Given that Parties were seeing the LMDC proposals for the first time, there was agreement to consider some of the proposals at the facilitated group meeting held soon after. New Zealand also had proposals, which were transmitted to the facilitated group meeting, including that of the secretariat.
During the facilitated group meeting, in considering one of the LMDC proposals, Tuvalu for the LDCs raised the point Parties need to decide what are complementary decisions for the Conference of Parties (COP) and for work to be done on those paragraphs which are needed for the agreement. Canada also said that the para under consideration looked like a COP decision and that what was missing is sense of urgency in the process. The European Union (EU) agreed with these views.
In response, India said that Parties had not made a decision on what goes into a COP decision and what is in the core agreement. At this stage of the debate, a technical merger of texts is done and Parties can indicate that this text is then relevant for a COP decision.
The US agreed that at this stage, the co-facilitators could note what Parties think but it is difficult at this stage to decide what goes as Parties had different views.
Dondisch, the co-facilitator said that at this point Parties are not making a distinction on substance but to treat all the paragraphs in the same way, but Parties views could be noted.
The EU said that the task is not only to streamline but to also clarify options and divergence.
Malaysia said that there are duplications and repetition which have to be streamlined so that Parties could focus on the alternative options.
Mitigation facilitation group
In the mitigation facilitation group, progress was slow in considering proposals for streamlining that came from the secretariat and Parties. This prompted the co-facilitator Perrez (Switzerland) to comment that it “did not make sense to merge (options) if people do not want to merge”.
The Marshal Islands said it was not comfortable with a proposal for merger as it “affected the legal form”. This prompted China to state that any technical streamlining at this stage would not prejudge the structure or the legal form of the agreement. With the addition of the word ‘shall’ in brackets from one of the options, agreement was reached.
Facilitating implementation and compliance
Co-chaired by Reifsnyder, the negotiating group began with a proposal from the co-chair on a multilateral consultative process.

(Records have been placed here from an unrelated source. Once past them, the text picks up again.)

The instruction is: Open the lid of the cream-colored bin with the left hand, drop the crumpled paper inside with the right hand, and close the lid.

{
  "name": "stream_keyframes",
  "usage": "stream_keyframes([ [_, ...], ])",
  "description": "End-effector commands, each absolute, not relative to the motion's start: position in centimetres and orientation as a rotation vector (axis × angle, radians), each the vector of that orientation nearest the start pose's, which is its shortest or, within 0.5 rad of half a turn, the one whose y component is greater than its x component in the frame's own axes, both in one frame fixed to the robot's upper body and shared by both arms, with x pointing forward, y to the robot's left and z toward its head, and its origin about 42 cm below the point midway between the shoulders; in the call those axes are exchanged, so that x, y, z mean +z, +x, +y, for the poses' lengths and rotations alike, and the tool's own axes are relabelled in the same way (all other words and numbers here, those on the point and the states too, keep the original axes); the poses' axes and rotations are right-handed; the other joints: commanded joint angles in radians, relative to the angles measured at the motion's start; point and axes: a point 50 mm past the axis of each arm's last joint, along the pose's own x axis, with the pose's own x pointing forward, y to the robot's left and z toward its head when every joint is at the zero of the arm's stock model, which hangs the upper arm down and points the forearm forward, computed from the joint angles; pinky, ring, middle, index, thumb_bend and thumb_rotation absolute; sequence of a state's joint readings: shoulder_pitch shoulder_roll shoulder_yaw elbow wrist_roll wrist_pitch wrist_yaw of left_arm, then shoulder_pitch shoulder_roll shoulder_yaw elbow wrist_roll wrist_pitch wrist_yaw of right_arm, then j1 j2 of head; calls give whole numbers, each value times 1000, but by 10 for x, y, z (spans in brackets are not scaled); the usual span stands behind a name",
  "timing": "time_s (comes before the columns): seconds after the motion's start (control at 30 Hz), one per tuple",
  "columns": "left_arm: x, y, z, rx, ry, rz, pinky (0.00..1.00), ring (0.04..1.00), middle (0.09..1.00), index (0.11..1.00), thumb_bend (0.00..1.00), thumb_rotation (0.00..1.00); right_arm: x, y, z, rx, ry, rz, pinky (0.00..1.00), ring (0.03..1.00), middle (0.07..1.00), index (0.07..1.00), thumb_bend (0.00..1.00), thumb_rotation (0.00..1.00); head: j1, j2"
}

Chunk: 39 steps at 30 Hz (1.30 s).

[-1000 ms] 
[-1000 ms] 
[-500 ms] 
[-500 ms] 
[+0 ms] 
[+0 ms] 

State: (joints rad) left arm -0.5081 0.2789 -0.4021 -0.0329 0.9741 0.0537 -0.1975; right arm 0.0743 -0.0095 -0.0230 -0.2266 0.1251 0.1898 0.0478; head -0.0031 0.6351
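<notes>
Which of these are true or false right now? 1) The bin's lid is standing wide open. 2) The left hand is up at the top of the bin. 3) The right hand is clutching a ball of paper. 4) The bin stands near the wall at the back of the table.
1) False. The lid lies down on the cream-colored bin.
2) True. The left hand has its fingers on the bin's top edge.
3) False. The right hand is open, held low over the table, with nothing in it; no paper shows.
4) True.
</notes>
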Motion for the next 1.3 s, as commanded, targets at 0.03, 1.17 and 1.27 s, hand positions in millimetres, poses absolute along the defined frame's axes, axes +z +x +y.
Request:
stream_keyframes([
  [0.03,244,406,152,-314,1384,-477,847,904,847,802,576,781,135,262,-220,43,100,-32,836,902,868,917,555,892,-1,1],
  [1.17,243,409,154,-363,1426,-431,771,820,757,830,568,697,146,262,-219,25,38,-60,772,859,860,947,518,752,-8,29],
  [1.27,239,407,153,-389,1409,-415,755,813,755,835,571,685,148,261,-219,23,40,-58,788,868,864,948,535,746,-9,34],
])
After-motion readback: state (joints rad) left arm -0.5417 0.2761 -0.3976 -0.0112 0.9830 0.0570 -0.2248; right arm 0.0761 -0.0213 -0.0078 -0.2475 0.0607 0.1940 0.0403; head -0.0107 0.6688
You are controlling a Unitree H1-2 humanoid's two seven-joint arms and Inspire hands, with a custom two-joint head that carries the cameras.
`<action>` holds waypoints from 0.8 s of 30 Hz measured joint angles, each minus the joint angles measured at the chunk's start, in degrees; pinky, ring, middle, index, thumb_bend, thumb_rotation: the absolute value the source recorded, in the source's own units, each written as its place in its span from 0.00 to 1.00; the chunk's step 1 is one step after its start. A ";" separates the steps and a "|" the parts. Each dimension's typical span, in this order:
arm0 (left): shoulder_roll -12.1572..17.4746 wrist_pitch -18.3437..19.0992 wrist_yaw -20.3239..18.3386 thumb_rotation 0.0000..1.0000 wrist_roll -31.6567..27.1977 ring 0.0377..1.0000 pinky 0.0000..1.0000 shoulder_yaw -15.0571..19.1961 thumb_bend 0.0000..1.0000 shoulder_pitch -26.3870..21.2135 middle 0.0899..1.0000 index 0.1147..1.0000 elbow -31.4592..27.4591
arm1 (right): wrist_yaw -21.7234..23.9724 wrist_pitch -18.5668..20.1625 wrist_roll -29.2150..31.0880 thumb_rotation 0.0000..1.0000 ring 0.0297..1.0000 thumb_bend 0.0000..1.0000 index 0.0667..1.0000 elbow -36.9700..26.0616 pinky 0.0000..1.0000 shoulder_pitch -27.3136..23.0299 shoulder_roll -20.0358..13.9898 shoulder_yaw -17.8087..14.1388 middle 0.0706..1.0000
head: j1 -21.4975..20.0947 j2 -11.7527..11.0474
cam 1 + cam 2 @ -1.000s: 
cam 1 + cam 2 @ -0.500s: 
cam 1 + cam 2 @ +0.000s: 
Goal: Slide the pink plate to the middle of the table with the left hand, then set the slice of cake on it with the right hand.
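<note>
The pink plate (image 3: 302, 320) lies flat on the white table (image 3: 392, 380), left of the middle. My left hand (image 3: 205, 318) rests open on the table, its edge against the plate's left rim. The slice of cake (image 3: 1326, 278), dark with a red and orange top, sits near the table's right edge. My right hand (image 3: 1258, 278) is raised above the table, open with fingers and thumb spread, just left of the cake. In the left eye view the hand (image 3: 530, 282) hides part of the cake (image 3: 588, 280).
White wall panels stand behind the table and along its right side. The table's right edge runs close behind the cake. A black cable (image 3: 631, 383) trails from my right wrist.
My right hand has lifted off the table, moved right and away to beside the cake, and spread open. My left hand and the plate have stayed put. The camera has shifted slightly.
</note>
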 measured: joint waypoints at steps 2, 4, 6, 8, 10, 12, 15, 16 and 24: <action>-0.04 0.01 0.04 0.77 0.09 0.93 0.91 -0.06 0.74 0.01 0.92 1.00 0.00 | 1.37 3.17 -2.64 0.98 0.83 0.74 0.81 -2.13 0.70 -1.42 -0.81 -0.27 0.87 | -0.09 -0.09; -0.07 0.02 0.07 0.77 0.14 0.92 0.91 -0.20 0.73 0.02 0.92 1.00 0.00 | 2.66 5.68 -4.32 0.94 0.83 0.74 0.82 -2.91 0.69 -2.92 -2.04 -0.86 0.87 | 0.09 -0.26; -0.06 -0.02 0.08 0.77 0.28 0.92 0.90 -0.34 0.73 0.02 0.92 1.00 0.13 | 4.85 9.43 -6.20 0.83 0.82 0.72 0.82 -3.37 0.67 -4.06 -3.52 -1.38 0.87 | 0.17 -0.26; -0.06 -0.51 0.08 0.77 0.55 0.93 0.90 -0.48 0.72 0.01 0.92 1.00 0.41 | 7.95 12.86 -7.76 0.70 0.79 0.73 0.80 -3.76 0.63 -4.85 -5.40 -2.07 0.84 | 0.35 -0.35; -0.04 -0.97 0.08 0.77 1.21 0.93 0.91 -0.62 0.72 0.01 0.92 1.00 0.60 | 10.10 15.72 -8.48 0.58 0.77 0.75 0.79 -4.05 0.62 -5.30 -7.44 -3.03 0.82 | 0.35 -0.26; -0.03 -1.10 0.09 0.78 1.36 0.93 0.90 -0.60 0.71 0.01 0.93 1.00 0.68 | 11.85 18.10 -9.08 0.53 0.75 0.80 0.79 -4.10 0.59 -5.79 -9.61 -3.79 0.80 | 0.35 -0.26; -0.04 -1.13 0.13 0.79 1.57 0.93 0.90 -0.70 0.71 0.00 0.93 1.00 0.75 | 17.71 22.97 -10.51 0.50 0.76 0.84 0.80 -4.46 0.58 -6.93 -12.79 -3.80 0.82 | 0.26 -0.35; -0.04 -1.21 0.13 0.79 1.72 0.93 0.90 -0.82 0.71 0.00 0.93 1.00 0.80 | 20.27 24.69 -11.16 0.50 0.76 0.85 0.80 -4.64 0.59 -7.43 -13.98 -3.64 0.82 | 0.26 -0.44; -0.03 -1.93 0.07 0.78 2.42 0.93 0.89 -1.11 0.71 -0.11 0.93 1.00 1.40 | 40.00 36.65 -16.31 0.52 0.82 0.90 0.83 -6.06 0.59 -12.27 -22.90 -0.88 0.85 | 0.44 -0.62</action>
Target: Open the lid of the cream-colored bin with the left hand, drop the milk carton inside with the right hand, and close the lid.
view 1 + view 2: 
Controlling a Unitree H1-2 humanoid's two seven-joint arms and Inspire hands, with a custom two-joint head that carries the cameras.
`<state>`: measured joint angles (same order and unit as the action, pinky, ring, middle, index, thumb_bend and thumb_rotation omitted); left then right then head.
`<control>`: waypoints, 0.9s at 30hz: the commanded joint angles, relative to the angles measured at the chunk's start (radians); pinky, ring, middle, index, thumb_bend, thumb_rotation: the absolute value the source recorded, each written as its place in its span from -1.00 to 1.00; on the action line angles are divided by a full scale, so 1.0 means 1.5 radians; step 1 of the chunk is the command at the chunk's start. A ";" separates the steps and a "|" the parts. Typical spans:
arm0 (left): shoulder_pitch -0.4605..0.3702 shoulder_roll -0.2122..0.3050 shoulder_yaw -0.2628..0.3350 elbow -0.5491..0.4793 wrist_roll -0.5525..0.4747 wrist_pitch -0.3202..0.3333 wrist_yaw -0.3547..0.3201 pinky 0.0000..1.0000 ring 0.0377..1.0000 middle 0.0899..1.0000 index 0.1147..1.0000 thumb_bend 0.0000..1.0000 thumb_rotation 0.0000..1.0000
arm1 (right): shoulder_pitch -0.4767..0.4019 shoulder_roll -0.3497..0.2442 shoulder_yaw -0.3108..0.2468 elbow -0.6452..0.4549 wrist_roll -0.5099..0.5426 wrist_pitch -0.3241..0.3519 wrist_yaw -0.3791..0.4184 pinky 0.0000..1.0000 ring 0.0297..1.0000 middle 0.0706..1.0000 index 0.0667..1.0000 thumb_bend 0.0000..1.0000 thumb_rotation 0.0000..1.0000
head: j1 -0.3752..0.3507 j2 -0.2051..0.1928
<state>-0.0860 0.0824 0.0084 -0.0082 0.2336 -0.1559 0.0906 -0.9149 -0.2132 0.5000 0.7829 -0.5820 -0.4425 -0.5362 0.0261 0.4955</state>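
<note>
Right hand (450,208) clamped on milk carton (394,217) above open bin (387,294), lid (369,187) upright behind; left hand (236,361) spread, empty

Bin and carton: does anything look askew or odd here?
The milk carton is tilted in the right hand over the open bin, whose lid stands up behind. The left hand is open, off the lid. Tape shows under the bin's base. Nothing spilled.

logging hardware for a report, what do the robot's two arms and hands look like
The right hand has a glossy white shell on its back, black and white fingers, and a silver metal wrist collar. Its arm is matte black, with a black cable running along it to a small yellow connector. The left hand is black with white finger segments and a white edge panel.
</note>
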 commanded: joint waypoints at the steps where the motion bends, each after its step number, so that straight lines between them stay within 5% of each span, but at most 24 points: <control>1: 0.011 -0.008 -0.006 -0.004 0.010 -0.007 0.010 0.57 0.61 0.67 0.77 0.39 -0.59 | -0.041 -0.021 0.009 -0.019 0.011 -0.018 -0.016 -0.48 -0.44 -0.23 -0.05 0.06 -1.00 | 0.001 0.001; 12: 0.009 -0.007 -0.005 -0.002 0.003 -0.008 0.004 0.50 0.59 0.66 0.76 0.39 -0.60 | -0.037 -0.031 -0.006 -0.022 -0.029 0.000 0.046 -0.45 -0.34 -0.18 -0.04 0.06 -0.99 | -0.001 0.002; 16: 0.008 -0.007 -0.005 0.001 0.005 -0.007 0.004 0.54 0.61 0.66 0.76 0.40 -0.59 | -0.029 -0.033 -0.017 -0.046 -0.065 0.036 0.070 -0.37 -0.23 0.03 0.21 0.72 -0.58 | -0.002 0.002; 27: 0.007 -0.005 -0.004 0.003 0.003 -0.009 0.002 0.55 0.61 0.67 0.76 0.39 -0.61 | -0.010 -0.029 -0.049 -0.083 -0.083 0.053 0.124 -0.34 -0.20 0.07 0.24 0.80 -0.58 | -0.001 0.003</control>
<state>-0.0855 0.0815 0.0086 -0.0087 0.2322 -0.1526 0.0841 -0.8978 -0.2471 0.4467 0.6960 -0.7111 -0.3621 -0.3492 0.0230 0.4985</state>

“I have been in the process even before the process began,” said Reifsnyder and informed Parties about the draft text produced on a multilateral consultative process, which could not be adopted at the fifth Conference of Parties (COP5). “Several legal experts were involved. It was a one-page decision and a five-page elaboration of consultative mechanism. COP5 could not take action because of the differences in opinion on composition of the consultative process and it was never adopted. It might be useful for Parties to consider the document,” he said.
Following the proposal, Parties entered into considering which of the paragraphs from the section should go to the facilitated group for further discussion. During the facilitated group, Parties looked at consolidated proposals from the European Union and the secretariat and made progress on streamlining.
Procedural and Institutional Provisions
Chaired by Co-chair Ahmed Djoghlaf, the session saw consolidated texts being tabled for approval in the negotiating group as opposed to those proposals being sent to the facilitated groups. The session was to also discuss definitions and Kuwait asked for a clarification on that. “We have to agree on words and then look at the definition,” said Djoghlaf.